WHAT NEEDS TO BE DONE
Search the data for the string "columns" and gather each line it is in.
-------- SUPPLIED RECORDS --------
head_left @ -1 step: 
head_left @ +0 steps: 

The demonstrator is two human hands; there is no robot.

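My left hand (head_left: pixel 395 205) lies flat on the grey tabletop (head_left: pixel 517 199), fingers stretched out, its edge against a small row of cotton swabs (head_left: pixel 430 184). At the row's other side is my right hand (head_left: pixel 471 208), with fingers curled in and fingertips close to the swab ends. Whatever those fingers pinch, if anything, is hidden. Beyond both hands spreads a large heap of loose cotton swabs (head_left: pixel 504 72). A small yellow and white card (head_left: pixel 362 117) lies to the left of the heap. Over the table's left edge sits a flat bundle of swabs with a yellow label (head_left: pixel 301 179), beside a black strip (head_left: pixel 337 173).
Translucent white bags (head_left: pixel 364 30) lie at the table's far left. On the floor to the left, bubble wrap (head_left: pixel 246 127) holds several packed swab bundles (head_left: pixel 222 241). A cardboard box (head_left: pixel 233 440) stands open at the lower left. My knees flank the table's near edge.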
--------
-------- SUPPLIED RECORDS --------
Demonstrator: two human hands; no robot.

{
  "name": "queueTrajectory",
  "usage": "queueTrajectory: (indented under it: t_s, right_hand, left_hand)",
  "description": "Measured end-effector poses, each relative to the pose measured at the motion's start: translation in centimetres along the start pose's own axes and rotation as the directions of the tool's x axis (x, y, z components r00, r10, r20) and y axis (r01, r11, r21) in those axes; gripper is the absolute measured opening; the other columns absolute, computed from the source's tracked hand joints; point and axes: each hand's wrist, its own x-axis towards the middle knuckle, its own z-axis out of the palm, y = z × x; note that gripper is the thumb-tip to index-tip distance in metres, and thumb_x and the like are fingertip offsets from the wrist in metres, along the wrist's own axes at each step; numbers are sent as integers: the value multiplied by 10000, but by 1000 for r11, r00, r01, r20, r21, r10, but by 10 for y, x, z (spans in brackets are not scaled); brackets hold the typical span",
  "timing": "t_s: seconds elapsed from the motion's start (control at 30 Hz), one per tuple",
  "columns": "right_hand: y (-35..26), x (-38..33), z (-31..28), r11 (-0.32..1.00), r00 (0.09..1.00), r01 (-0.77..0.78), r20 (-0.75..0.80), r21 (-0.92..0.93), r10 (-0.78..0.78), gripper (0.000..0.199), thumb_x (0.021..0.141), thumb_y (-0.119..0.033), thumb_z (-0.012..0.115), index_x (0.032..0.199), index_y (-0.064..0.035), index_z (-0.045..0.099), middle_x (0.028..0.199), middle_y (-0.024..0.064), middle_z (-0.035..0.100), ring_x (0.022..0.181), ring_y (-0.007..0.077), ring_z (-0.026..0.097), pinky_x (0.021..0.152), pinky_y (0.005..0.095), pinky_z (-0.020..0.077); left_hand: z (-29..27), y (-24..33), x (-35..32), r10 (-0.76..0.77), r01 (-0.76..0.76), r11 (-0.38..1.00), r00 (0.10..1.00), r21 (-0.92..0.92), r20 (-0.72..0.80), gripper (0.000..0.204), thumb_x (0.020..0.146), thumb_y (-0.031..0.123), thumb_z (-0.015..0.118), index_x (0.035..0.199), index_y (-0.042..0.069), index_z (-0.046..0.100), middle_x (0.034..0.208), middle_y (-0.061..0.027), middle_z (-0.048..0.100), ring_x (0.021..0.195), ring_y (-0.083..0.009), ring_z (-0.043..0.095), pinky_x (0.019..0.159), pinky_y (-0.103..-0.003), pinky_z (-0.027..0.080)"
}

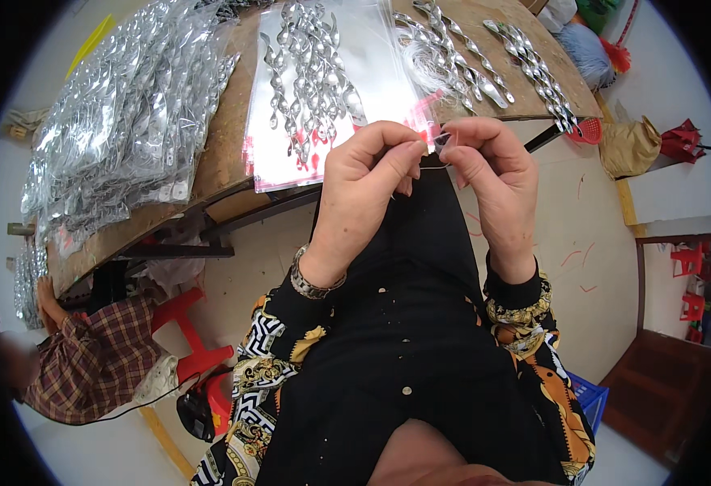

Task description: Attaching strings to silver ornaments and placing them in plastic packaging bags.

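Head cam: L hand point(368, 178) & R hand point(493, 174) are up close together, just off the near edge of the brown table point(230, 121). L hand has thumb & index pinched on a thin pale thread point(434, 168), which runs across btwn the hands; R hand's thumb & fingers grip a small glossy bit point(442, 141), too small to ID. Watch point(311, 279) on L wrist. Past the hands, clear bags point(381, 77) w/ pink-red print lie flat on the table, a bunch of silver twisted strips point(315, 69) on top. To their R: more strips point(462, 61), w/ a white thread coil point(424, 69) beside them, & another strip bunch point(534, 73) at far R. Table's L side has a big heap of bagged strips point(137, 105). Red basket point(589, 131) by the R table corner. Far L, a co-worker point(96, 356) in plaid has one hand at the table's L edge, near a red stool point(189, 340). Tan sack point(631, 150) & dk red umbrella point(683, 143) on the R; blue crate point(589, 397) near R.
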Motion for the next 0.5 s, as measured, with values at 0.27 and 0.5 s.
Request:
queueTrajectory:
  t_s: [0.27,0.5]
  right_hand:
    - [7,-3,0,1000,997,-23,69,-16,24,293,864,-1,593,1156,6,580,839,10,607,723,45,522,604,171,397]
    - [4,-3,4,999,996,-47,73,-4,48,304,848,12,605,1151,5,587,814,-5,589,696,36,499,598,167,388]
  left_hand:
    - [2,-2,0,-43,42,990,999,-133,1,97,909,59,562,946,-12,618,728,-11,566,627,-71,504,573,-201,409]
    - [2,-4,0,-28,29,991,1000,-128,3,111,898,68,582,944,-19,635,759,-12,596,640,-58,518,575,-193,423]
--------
COMPLETED EXERCISE
  "description": "Measured end-effector poses, each relative to the pose measured at the motion's start: translation in centimetres along the start pose's own axes and rotation as the directions of the tool's x axis (x, y, z components r00, r10, r20) and y axis (r01, r11, r21) in those axes; gripper is the absolute measured opening; the other columns absolute, computed from the source's tracked hand joints; point and axes: each hand's wrist, its own x-axis towards the middle knuckle, its own z-axis out of the palm, y = z × x; note that gripper is the thumb-tip to index-tip distance in metres, and thumb_x and the like are fingertip offsets from the wrist in metres, along the wrist's own axes at each step; numbers are sent as integers: the value multiplied by 10000, but by 1000 for r11, r00, r01, r20, r21, r10, but by 10 for y, x, z (spans in brackets are not scaled); brackets hold the typical span",
  "columns": "right_hand: y (-35..26), x (-38..33), z (-31..28), r11 (-0.32..1.00), r00 (0.09..1.00), r01 (-0.77..0.78), r20 (-0.75..0.80), r21 (-0.92..0.93), r10 (-0.78..0.78), gripper (0.000..0.199), thumb_x (0.021..0.141), thumb_y (-0.119..0.033), thumb_z (-0.012..0.115), index_x (0.032..0.199), index_y (-0.064..0.035), index_z (-0.045..0.099), middle_x (0.028..0.199), middle_y (-0.024..0.064), middle_z (-0.035..0.100), ring_x (0.022..0.181), ring_y (-0.007..0.077), ring_z (-0.026..0.097), pinky_x (0.021..0.152), pinky_y (0.005..0.095), pinky_z (-0.020..0.077); left_hand: z (-29..27), y (-24..33), x (-35..32), r10 (-0.76..0.77), r01 (-0.76..0.76), r11 (-0.38..1.00), r00 (0.10..1.00), r21 (-0.92..0.92), r20 (-0.72..0.80), gripper (0.000..0.204), thumb_x (0.020..0.146), thumb_y (-0.031..0.123), thumb_z (-0.015..0.118), index_x (0.035..0.199), index_y (-0.042..0.069), index_z (-0.046..0.100), middle_x (0.034..0.208), middle_y (-0.061..0.027), middle_z (-0.048..0.100), ring_x (0.021..0.195), ring_y (-0.083..0.009), ring_z (-0.043..0.095), pinky_x (0.019..0.159), pinky_y (-0.103..-0.003), pinky_z (-0.027..0.080)"

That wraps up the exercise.